Concurrent Causation And The Insurance Code

When two events combine to cause damage, one being covered and the other not covered, issues arise regarding whether the loss is covered, and who bears the burden of proof to allocate causation between the covered cause and the excluded cause.  In the San Antonio Court of Appeals case, Wallis v. United Serv. Auto. Assoc., the court held that the insurance company will only be liable for that portion of the damage that was caused by a covered event.

When the covered and excluded perils combine to cause injury, the Texas Supreme Court has held that the insured must present some evidence affording the jury a reasonable basis on which to allocate the damages.

Generally, courts have held that if a loss occurs as a result of two concurring perils, one insured and one not, then the loss is covered only to the extent that it can be traced to the covered peril.  Expert testimony allocating damage between covered and excluded causes may satisfy this burden of proof, according the United States 5th Circuit, in Fiess v. State Farm Lloyds.

The Texas Supreme Court has held that expert allocation of damages between covered and excluded risk is not necessarily required; circumstantial evidence may suffice.  This was decided in the in the 1993 opinion, Lyons v. Millers Cas. Ins. Co. of Texas.

From the insured’s perspective, there is an argument that Texas Insurance Code, Sections 554.001 to 554.002 changed the burden in concurrent causation cases.  Before, the insured had to prove coverage and negate exclusions; therefore, a failure to allocate the loss was fatal, because it meant the insured had not successfully negated the exclusion.
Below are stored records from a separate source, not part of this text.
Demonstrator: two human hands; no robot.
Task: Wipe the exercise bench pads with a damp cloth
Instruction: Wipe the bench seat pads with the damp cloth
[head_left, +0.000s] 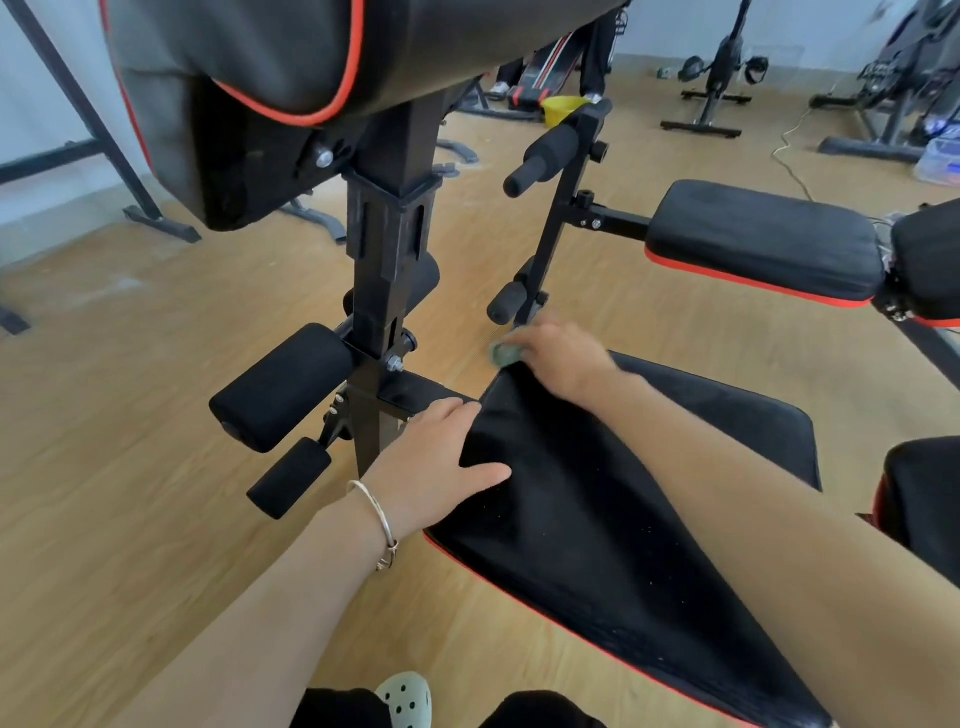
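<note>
A wood-grain plank floor (130, 395) with a dull sheen spreads under everything, with open stretches to the left of the bench and between it and the exercise bikes (717, 78) parked well apart along the far wall. The seat pad (597, 519) in the foreground is a broad, matte black wedge of padded vinyl with fine specks on its surface and a thin red piping along its lower edge; it narrows to a rounded tip at the far end. Overhead hangs the backrest pad (270, 57), glossy black with a curved red seam, carried on a square black steel post (387, 249) with notched slots and bolts. A second bench's seat pad (763, 239), a rounded rectangle with a red underside edge, sits beyond on the right. Cylindrical foam rollers (285, 384) jut left from the post, soft and matte. The left hand (441, 447) lies flat on the near left edge of the seat pad, fingers spread and gripping nothing, a thin metal bangle (379, 519) at the wrist. The right hand (561, 358) is at the pad's far tip, fingers curled around a small bunched grey-green cloth (503, 354) pressed against that edge; the hand is motion-blurred. A pale perforated clog (408, 699) shows at the bottom.
</note>
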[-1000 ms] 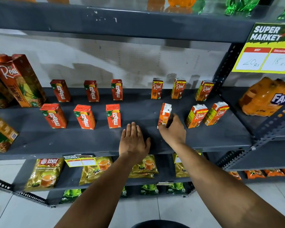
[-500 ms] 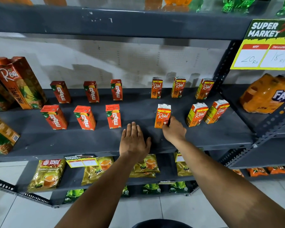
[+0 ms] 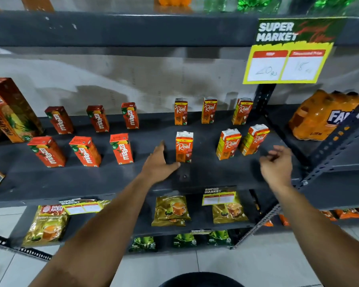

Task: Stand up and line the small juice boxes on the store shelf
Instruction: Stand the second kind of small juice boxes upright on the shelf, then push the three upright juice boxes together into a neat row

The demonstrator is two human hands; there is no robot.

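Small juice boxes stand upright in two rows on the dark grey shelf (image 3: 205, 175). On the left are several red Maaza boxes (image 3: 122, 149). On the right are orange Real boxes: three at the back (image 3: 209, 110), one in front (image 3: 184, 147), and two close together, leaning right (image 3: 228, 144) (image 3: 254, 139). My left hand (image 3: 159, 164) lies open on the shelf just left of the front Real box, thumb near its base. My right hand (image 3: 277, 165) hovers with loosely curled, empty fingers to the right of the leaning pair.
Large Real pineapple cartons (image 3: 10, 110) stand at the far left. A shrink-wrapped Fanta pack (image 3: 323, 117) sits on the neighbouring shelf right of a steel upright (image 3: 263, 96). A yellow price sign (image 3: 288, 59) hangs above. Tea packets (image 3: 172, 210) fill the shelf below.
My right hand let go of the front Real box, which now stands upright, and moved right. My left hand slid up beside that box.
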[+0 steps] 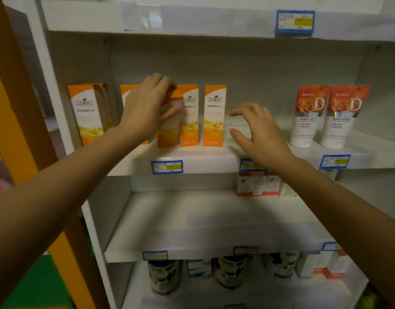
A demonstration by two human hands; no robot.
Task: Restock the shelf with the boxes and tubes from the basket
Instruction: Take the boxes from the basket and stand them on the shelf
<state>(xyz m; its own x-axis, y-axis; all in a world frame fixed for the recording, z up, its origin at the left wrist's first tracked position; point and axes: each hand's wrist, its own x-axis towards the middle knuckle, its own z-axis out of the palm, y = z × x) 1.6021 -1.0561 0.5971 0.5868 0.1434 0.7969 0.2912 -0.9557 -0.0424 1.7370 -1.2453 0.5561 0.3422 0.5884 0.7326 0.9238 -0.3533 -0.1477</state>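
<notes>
Several tall orange-and-white boxes stand in a row on the middle shelf (214,161). My left hand (145,110) grips one of them, a blurred orange box (169,128), from above, between its neighbours. Another box (214,114) stands at the row's right end. My right hand (259,134) hovers just right of that box with fingers spread and loosely curved, holding nothing. Two white tubes with red rose tops (308,114) stand at the shelf's right. The basket is out of view.
A leftmost orange box (89,112) stands turned at an angle. The shelf below holds small red-and-white boxes (259,184) at its back right. Dark cans (165,277) and more boxes fill the lowest shelf. An orange-and-wood post (20,108) borders the unit's left side.
</notes>
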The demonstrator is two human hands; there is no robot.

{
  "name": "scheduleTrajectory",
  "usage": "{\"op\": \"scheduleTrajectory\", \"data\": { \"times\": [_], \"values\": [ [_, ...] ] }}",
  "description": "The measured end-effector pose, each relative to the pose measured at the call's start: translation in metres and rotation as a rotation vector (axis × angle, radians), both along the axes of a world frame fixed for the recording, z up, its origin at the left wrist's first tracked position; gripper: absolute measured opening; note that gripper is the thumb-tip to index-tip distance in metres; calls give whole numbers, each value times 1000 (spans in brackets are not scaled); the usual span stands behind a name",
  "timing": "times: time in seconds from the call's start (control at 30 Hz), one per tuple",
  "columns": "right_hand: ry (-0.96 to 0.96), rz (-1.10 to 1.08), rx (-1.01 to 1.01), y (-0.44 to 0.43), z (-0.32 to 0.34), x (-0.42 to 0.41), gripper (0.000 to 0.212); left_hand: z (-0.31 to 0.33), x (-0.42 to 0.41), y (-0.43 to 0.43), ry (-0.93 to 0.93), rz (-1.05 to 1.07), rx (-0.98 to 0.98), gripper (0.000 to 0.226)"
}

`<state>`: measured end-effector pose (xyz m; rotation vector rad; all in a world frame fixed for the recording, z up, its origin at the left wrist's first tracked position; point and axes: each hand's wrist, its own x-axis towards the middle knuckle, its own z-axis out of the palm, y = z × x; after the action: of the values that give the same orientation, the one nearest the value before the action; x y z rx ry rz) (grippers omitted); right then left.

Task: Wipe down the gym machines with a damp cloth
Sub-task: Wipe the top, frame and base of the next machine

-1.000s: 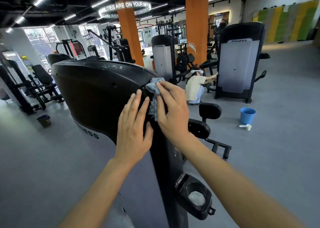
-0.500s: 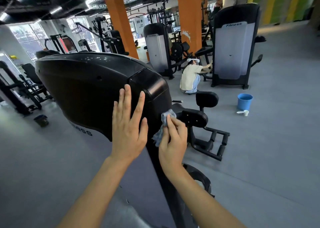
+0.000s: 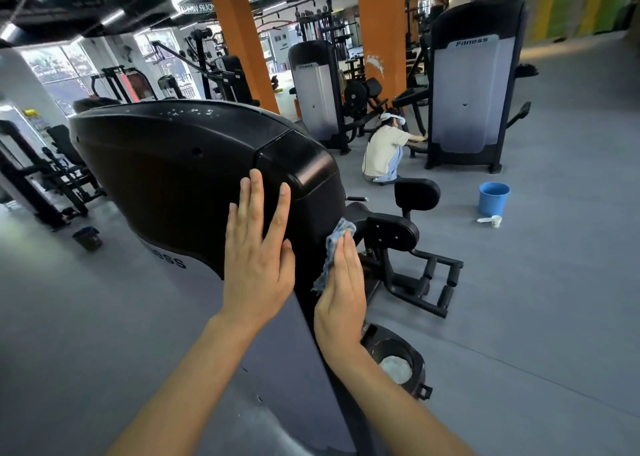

Now the statute puts the burden on the insurer to prove an exclusion.  Arguably, once the insured proves the loss is caused in part by a covered cause, the burden is then on the insurer to prove its exclusion.  If the insurer cannot allocate between the covered cause and the excluded cause, then it arguably is the insurer that fails to carry its burden of proof and the loss would remain covered.

In concurrent causation cases where the loss cannot be allocated, the choice is whether a partially-excluded loss must be fully paid, or whether a partially-covered loss may nevertheless be fully excluded.  Insureds argue they are not getting the coverage they paid for, if the loss is wholly unpaid.  Insurers argue they are paying more than the premiums warrant, if the claim is fully paid.

Another argument on the insurer’s side is that the burden of apportioning damages in a concurrent causation case has always been on the insured, and nothing in the statute alters this requirement.  Arguably, once the insurer has proved that an exclusion applies, the burden shifts to the insured to prove that a covered loss caused the damage.  The percentage issue is not “language of exclusion” or an “exception to coverage.”  Also, because the insured has the burden to show that a covered loss caused some damage, insurers will argue that the insured necessarily also has the burden to show what portion of the damage was caused by the covered peril.

The effect, if any, of Sections 554.001 and 542.002 on the burden of proof is concurrent cases has not been definitely addressed by the courts.